#### [Task to complete]
Copy out exactly the lines that begin with the one containing "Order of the" and continue until the last line of the material.

╔══

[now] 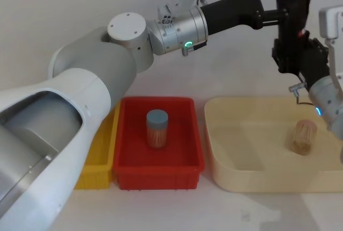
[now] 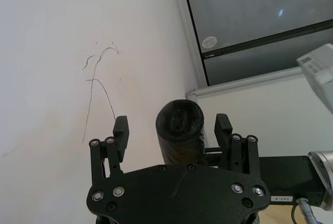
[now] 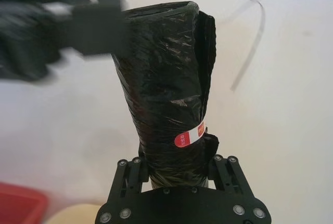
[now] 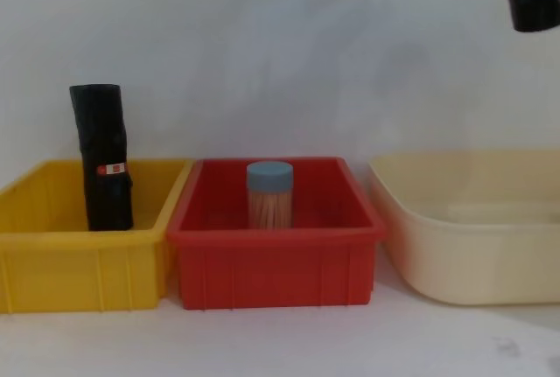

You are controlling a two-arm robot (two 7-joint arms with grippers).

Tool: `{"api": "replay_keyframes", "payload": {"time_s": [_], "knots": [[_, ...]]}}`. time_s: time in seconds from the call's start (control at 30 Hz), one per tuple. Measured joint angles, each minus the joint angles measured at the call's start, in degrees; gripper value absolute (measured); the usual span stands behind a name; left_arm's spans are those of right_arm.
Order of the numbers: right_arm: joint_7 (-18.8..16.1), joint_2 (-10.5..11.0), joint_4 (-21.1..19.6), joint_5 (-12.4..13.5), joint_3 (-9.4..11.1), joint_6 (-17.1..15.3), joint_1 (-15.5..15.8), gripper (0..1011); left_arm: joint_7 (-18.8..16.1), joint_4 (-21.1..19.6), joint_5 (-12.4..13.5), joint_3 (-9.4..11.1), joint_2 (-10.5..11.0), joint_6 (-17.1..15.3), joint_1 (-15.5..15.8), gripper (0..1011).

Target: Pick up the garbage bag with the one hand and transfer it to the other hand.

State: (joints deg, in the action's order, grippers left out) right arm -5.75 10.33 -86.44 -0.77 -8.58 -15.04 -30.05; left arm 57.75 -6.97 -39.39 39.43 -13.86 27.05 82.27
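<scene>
Now the handover is mid-way — the garbage bag (image 1: 292,14), raised above the beige tray (image 1: 225,150), sits clamped in the right end effector (image 3: 176,164), while the left end effector (image 2: 172,130) stands spread around its top and next must withdraw clear.

Glossy crinkled plastic garbage bag (image 3: 166,83); smooth plastic red bin (image 4: 273,246); matt black right pincer (image 3: 177,169).
</scene>
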Motion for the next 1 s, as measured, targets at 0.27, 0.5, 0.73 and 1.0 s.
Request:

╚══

#### [Finished task]
Order of the numbers: right_arm: joint_7 (-18.8..16.1), joint_2 (-10.5..11.0), joint_4 (-21.1..19.6), joint_5 (-12.4..13.5), joint_3 (-9.4..11.1), joint_6 (-17.1..15.3), joint_1 (-15.5..15.8), gripper (0..1011); left_arm: joint_7 (-18.8..16.1), joint_4 (-21.1..19.6), joint_5 (-12.4..13.5), joint_3 (-9.4..11.1), joint_2 (-10.5..11.0), joint_6 (-17.1..15.3), joint_1 (-15.5..15.8), gripper (0..1011).

Target: Pick up the garbage bag with the one hand and transfer it to the other hand.

State: (joints deg, in the action's order, grippers left out) right arm -5.75 10.33 -86.44 -0.77 -8.58 -15.04 -30.05; left arm 57.75 -6.97 -39.39 39.43 -13.86 27.05 82.27
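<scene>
Now the handover is mid-way — the garbage bag (image 1: 292,14), raised above the beige tray (image 1: 225,150), sits clamped in the right end effector (image 3: 176,164), while the left end effector (image 2: 172,130) stands spread around its top and next must withdraw clear.

Glossy crinkled plastic garbage bag (image 3: 166,83); smooth plastic red bin (image 4: 273,246); matt black right pincer (image 3: 177,169).
</scene>
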Motion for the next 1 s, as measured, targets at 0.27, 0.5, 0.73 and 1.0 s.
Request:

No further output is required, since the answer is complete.